Sbagliata la premessa, Putin e Letta hanno poi dovuto affrontare tutta una serie di problemi insorti durante la campagna militare e quella elettorale. Convinti della propria inevitabile supremazia, hanno trascurato i particolari. Letta ha puntato su artisti ed influencer che hanno ormai ampiamente stufato e che si sono rivelati controproducenti. Putin su propri rappresentanti ed amici totalmente privi di empatia ed in grado, nei vari Paesi, di suscitare repulsione per comportamenti discutibili. Con un geniale ambasciatore in Italia che, insieme a Intesa Sanpaolo Russia, organizzava incontri moderati da giornalisti schierati contro la Russia.
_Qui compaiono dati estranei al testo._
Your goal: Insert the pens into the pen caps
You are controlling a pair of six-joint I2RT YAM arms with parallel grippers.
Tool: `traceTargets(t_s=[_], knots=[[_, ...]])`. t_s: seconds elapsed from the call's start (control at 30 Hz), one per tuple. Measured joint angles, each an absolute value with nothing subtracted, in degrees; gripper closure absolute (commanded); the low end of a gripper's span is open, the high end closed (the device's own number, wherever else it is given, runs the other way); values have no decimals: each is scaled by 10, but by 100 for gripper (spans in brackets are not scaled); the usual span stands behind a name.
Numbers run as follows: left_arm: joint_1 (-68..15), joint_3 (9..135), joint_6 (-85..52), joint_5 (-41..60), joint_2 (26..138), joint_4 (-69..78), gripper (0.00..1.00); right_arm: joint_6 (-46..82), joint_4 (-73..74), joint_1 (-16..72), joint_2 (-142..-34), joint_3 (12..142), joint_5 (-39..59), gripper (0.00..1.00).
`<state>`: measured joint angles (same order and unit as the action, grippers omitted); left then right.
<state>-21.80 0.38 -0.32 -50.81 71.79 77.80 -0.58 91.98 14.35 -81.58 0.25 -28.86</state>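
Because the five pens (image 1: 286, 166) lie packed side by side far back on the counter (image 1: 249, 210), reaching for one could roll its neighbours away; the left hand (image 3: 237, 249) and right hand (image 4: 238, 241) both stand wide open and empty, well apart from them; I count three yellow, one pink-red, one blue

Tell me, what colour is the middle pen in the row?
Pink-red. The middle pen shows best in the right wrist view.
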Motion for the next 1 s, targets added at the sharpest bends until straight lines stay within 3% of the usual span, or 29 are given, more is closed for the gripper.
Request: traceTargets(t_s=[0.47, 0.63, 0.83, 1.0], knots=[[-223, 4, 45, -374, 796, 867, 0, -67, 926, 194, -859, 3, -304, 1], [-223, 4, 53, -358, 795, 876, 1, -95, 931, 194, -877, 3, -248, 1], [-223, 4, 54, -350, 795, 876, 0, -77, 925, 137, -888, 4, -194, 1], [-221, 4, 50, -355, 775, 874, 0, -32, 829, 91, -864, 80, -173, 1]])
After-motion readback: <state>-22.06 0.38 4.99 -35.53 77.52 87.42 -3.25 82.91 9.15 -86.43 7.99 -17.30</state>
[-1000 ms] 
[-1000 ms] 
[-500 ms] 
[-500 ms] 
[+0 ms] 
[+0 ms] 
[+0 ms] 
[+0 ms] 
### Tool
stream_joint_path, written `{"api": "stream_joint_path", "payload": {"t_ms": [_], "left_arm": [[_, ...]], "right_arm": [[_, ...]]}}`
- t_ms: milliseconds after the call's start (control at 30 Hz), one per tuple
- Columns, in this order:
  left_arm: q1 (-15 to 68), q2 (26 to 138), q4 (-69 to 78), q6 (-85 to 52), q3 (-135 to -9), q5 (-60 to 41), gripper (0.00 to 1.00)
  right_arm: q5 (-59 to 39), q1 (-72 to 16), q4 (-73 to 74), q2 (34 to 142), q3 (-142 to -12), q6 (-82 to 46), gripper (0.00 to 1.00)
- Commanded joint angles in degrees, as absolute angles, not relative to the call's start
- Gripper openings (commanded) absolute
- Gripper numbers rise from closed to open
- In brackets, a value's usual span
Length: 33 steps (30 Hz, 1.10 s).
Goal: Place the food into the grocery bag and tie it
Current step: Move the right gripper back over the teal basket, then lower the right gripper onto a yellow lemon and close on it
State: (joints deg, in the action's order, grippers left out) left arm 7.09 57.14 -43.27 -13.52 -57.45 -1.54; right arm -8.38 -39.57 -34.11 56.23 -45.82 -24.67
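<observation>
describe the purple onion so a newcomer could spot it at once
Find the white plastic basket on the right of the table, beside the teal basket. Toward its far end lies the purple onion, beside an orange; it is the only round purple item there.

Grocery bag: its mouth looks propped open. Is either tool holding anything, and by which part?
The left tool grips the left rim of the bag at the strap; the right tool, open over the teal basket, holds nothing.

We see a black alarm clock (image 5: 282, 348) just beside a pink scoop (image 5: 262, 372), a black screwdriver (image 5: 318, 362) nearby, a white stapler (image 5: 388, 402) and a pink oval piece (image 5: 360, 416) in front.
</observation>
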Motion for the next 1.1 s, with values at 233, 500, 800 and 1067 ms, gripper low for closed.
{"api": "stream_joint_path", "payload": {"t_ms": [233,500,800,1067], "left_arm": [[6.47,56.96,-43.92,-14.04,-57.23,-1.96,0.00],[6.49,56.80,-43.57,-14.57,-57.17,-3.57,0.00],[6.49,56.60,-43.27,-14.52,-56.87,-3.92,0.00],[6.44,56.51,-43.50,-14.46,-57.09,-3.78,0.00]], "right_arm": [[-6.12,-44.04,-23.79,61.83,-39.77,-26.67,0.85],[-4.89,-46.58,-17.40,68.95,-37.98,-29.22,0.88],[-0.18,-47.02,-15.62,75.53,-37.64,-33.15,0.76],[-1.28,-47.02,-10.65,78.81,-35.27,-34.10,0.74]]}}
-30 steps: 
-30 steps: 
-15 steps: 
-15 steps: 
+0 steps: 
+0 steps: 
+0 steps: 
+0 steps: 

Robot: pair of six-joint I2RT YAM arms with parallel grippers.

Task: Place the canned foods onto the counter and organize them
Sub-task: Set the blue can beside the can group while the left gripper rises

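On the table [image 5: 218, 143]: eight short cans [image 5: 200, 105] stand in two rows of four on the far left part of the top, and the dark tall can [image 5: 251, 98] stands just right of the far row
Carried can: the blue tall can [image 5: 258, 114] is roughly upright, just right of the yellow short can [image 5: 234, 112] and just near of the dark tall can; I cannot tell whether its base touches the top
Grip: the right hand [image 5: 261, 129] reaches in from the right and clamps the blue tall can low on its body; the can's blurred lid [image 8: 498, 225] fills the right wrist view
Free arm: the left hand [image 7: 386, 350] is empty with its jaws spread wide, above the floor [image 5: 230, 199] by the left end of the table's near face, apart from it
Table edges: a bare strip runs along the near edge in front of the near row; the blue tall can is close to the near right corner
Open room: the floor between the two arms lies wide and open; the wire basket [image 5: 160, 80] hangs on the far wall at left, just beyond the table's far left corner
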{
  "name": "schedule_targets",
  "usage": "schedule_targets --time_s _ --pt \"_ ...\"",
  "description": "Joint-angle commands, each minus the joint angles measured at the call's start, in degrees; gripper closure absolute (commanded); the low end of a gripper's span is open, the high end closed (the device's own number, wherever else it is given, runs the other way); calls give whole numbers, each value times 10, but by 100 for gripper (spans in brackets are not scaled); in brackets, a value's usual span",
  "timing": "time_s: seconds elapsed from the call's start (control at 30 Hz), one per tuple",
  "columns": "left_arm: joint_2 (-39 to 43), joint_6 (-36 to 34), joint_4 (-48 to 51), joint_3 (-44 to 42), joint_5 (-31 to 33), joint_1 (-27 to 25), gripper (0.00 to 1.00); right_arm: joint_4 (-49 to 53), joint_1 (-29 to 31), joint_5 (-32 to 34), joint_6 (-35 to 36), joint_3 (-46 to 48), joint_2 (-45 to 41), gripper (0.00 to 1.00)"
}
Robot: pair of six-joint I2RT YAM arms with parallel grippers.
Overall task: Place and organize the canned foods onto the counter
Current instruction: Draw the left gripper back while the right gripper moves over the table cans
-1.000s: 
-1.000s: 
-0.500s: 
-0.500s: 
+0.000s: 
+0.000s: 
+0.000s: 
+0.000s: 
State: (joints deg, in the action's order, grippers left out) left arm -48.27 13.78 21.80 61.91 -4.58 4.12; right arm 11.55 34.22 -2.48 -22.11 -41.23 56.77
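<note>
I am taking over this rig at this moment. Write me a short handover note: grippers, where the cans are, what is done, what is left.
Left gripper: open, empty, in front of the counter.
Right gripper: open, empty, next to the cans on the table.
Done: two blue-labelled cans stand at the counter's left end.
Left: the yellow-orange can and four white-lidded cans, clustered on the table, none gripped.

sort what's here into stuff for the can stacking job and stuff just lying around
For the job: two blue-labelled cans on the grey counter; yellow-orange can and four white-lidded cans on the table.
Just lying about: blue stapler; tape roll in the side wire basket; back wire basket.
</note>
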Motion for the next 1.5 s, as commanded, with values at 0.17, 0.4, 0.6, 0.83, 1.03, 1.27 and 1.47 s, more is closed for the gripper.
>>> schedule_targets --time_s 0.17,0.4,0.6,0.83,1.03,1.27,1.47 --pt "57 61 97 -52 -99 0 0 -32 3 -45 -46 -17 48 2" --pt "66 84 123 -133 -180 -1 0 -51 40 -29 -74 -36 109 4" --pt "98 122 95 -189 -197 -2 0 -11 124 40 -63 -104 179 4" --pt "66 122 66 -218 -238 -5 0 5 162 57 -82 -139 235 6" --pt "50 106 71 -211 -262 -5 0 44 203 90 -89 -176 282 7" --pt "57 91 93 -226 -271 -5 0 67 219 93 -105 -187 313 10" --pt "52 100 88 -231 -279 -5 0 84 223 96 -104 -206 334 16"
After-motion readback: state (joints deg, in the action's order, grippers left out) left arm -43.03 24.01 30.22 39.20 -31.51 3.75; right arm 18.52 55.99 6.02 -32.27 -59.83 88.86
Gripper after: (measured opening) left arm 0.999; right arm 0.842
Putin ha sbagliato completamente i conti sulla forza del proprio esercito. Letta li ha sbagliati sulla capacità di attrazione di un programma insulso e di slogan stupidi. Putin si ritrova ora con una situazione difficile sul campo e con un leader alleato ceceno che chiede maggior determinazione e più forza nella conduzione della guerra. Un falco, insomma. E Letta deve cercare nuovi alleati e non sa neppure da che parte cercarli. In campagna elettorale ha puntato sui falchi della sinistra ecologista, per ritrovarsi in realtà con dei capponi.
Putin è stato costretto ad abbandonare la logica euroasiatica per puntare soprattutto su Asia ed Africa, senza scordare l’America Latina. L’atlantista Letta non ha dovuto abbandonare nulla poiché, tanto, per lui decide Biden. Putin credeva che, per far conoscere ed amare la Russia in Europa, bastasse sostenere le piccole testate in ogni Paese, espressione del governo di Mosca. Ed ha sbagliato. Letta si era illuso di far amare il Pd fossero sufficienti i grandi quotidiani di regime, sempre meno grandi e sempre meno credibili. Putin, per glorificare la grandezza della Russia, ha spedito in giro per il mondo i propri oligarchi spesso arroganti e cafoni. Letta aveva i suoi uomini e donne con le ville a Capalbio, e aveva personaggi come Cirinnà che – quanto ad antipatia – ha davvero pochi concorrenti.
Ora è arrivato il momento di leccarsi le ferite. Per Letta è più facile: tornerà con zero credibilità ad insegnare in Francia. Putin, al contrario, dovrà trovare una soluzione vincente al conflitto oppure dovrà prepararsi ad una uscita di scena definitiva. Potrebbe anche essere traumatica, l’uscita di scena. Perché i russi difficilmente perdonerebbero una disfatta militare.